We've all walked out of the movie theater, shaking our heads, stunned at the insane pile of crap we just sat through. On this blog we count the many ways Hollywood thinks you're a mouth-breathing moron, a hormonally-addled 12-year old boy, a right-wing whackjob, or a religious nutcase . . . and makes you pay for the privilege. Here, we talk back to the screen.

Contact: Sadly Out of Touch

I really wanted to like this one. I have great respect and affection for director Robert Zemeckis's movies, and this one works pretty well until it fails completely in the penultimate scene.

Contact could have been great, if only Zemeckis had listened to Matthew McConaughey's character, who told Ellie (Jody Foster) that he couldn't support her entering the "Machine" as a representative of mankind because she believed that the 95% of the planet who believe in God were delusional.

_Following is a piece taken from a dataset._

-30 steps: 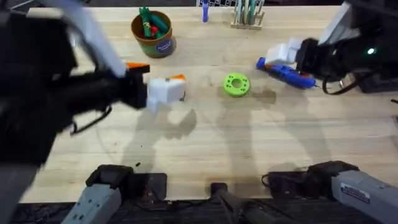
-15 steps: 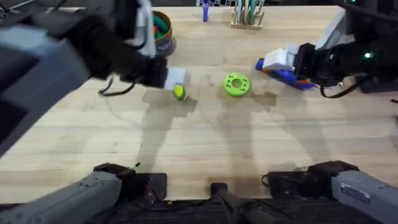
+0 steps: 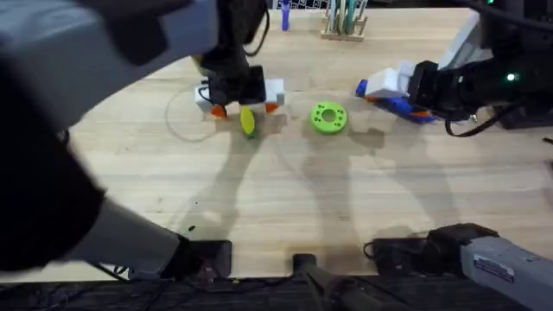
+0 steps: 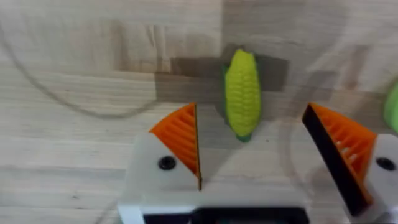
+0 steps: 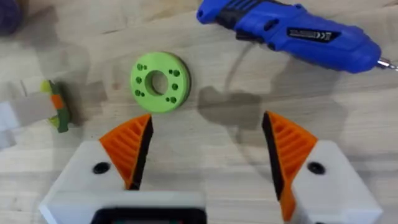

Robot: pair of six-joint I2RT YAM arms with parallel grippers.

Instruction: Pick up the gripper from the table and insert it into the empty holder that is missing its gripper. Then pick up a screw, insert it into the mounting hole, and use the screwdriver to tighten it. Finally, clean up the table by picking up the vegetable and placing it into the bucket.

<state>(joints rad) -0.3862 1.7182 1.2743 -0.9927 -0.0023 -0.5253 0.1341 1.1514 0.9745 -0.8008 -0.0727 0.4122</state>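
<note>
Wood tabletop, light grain, mostly bare. Left gripper hovers with fingers spread wide, straddling one vegetable, a yellow corn cob lying flat between the pads, not touching either. Advice: drop straight down, centre on the cob's middle, close gently so it doesn't roll. One green disc just beside. One screwdriver farther right, under the right gripper, also spread, empty.
</note>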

The screenplay does a fair job of presenting both sides of the God argument and there are sympthetic (and unsympathetic) characters on both sides, but the key antagonist (a bleached-blonde whackjob from rural Utah--Jake Busey) is a religious fundamentalist, so we know on what side of the argument the filmmakers fall.

That didn't surprise me, but what did is that Zemeckis (Back to the Future, Castaway, Forrest Gump), normally a director with a pretty good handle on making a crowd-pleasing (and thus profitable) film, flatly avoids giving his audience (remember that 95%?) what they really want: a film about the infinite yet benign universe and our tiny but important place in it. He simply cannot bring himself to do so. Why? Zemeckis strays a long way from Carl Sagan's book anyway, so why not craft an ending that will please the 95% who are buying tickets to the movies?

It would have been easy: When Ellie arrives on the bright nighttime island shore a billion miles from earth, she encounters a being that she at first believes is her father (David Morse), deceased since Ellie was ten. But it's only seconds before she realizes that this cannot possibly be her father; there is no such thing as life after death, according to her religion, Science.

"We thought it would be easier for you," says Morse, "if I looked like your father." Oh, really. Isn't this just the same old condescending crap we've seen in a dozen sci-fi movies (The Day the Earth Stood Still, to name just one)?

The lesson is that we humans are just too stupid and superstitious to be able to grasp infinity, etc. So these benign aliens, in their infinite condescension, pull our most sacred and tender memories out of our subconscious and prop them up in front of us, torturing us with fake fantasms. All-knowing? While they were in there rooting around, didn't they encounter the pain of loss? And these are the good guys? So, aside from this being a hackneyed, tired plot device, Zemeckis blew it when he made Morse an alien at all.

Contact has grossed near $200 million, but one small change would have doubled that amount: When Ellie asks the apparition if he is her father, he should have said, "Yes, Ellie, it's me! Isn't it wonderful? Life goes on, and there is an entire universe awaiting us on the other side of death's door! Your mother and I love you and we're waiting for you when your time on earth is done."

There wouldn't have been a dry eye in the house, for this is the secret wish of everyone who has ever lost a loved one. (Even the other 5% -- come on, admit it.)

And how is such an ending contrary to Science anyway? Isn't it less fantastic to believe in life after death than to believe that some unknown alien race (unknown even to the alien who greets Ellie on that distant, sandy shore) created a transit system a billion years ago and then disappeared? How is that any different than believing in God? He isn't exactly around to sign autographs, either.

The only answer is that the space ship we momentarily glimpse between wormhole jumps on Ellie's trip to Bali somehow makes it more palatable to the athiests in Hollywood. After all, if these god-like aliens use space ships, then we can't be too far behind them, right? No humility required, no prostrating ourselves before Diety. All we have to do is acquire a few more scientific facts and we too can fold space and time and be all-powerful. How needs God and all that moralizing hoohah?

And that's the real reason Hollywood eschews the crowd-pleasing and Occam's Razor-attuned ending I've suggested: the core fact is that most Hollywood denizen's spiritual growth was arrested during their teen years. They deeply fear the notion of God, a being that has expectations and demands upon us.

Science, on the other hand, makes no such demands, no such expectations, no such -- dare I say it? -- judgments. And that is why Science is the preferred Hollywood god, because they, like any rebellious teenager, don't want to hear about responsibility; all they want is power, avoidance of consequences, and an endless summer. (Hence the cool surfing spot out past Vega.)

So, to spite his own face, Zemeckis refused to give the 95% of us who actually believe in a God that is bigger than our own selfishness, what we go to movies for: hope that there is something bigger than us out there -- and not just bigger brains, but bigger souls.

Don't tell me Hollywood always follows the money. When it comes to core issues, like the teenager who doesn't know where money comes from, they cannot face the facts: 95% of the planet is probably onto something.